Embelia stammers, stumbling back onto her backside as she eyes the blood stained sword in his hand. She did. And she had intended to keep it, really, but she hadn't truly considered what that would mean.
Or, she had. But she hadn't factored in the possibility of ending the life of a terrified little boy. She can still see his red hair from the corner of her eye. She's sure it's become matted with blood now, seeping from the gaping hole through his lungs. She can't bear to look away from Cassius.
"I'm sorry," she cries, words coming out all too quickly. "I didn't–"
Cassius looks disappointed, of all things. He turns, and now Embelia is on the ground with Emerald and Cassius fighting around her, protecting her, almost. They still need her. She tried to leave them, and she's certain they'd love to kill her for it, but their survival is still in her hands. She scrambles on her hands and knees toward the mouth of the cornucopia, noticing that no tributes are trying it anymore. That, or their numbers are dwindling and there's none left to try. She chances a look at the boy she'd just killed.
She so desperately wishes that she could say he looks like he's sleeping, that he looks peaceful. He is dead, and he looks dead. With blood dripping from his open mouth, and an expression of terror forever trapped on his face. Embelia chokes, turning her head and squeezing her eyes shut as she reaches for the spear and yanks it free from his chest. She doesn't even know his name. Doesn't know a thing about him except that he was too young, and too unlucky, and that someone at home is weeping for him.
She turns away, tucking the spear under her arm and going to take some sort of inventory of the cornucopia. The weapons have been depleted somewhat, and there are few backpacks remaining. Anything that had been on the outskirts was taken by the tributes that were smart enough to disappear into the sprawling jungle. She wonders, finally, if Korren was lucky enough to get anything.
Korren!
She had been so caught up in her own survival that she hadn't once considered her district partner's life. Not since she rose up on her plate and she realised he was out of her eyeline. Had he been one of the smart ones, and left? Is he lying dead somewhere behind her? She's petrified to find out it may be the latter. She stands and turns, gaining a better grip on the spear, the form that Plaid had taught her.
The slaughter is slowing down somewhat. She sees Venus dive to avoid an arrow fired by the boy from Four, who quickly disappears into the jungle with a large pack secured to his back. The arrow whizzes right past where her head had just been, and Embelia recalls the argument that had taken place over an arrow just days ago.
Next time I won't miss, and you won't be laughing.
She thinks that if the arrow had been fired at Cassius as he'd threatened, his promise may have been fulfilled. But Venus was the only person to match his score, she was the biggest threat to him, to anyone. She'd never be taken out in the bloodbath.
As the boy disappears and Venus stands back up, the bloodbath comes to a grinding halt. Embelia watches Emerald stand up from the lifeless boy she had been pinning to the ground, and place her hands on her hips causally, breathing a heavy sigh.
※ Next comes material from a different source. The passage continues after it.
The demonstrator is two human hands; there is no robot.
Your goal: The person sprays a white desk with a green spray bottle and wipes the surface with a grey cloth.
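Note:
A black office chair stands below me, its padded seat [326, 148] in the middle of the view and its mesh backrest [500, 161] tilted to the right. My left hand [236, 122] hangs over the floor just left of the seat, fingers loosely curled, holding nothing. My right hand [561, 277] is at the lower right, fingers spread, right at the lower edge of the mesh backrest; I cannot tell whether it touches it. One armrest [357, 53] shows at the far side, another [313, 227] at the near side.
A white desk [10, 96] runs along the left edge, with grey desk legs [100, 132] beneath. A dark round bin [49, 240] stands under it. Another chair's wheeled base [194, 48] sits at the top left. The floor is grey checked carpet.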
All who are left standing belong to the first two districts, and Embelia.
"That wasn't very long, huh?" Plaid says, flicking some blood from his longsword. "Sometimes they take, like, an hour."
Embelia isn't listening, she's stumbling on her feet and frantically searching the scattered sea of bodies.
"Your little friend disappeared into the forest," Emerald informs her, trudging over to the cornucopia. Embelia blinks, surprised that she'd noticed. "His plate was next to mine, I was gonna try to take care of him, but he's quicker than he looks."
Embelia takes a moment to process her words. Her ears are still ringing. But as soon as she understands the shorter blonde's words, her blurry gaze turns to a weak glare.
"She tried to run too," says Venus, tucking the handle of an axe into her belt with one hand, but keeping one that shines with fresh blood in the other. "I saw it."
Venus doesn't have to say more for the group to catch her silent suggestion.
"Oh, give her a break!" says Emerald, surprising Embelia. "So she got a little scared, she didn't volunteer for all this! Besides, she saved my life."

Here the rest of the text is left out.